**Assigned task**
Return every line below exactly as written.

**Information supplied**
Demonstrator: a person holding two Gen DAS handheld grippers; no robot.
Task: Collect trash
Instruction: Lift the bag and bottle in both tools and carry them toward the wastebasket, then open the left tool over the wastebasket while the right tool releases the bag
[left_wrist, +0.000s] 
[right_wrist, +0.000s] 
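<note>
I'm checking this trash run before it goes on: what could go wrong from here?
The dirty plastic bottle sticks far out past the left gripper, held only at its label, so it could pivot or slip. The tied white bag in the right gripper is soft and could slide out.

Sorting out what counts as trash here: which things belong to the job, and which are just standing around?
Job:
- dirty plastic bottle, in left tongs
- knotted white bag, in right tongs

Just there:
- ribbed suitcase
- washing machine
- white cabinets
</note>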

**Answer space**
Demonstrator: a person holding two Gen DAS handheld grippers; no robot.
Task: Collect trash
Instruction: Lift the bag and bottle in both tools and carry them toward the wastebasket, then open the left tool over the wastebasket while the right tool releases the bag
[left_wrist, +0.000s] 
[right_wrist, +0.000s] 
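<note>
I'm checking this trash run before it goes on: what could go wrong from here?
The dirty plastic bottle sticks far out past the left gripper, held only at its label, so it could pivot or slip. The tied white bag in the right gripper is soft and could slide out.

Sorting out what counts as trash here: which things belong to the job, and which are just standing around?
Job:
- dirty plastic bottle, in left tongs
- knotted white bag, in right tongs

Just there:
- ribbed suitcase
- washing machine
- white cabinets
</note>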

This answer is now complete.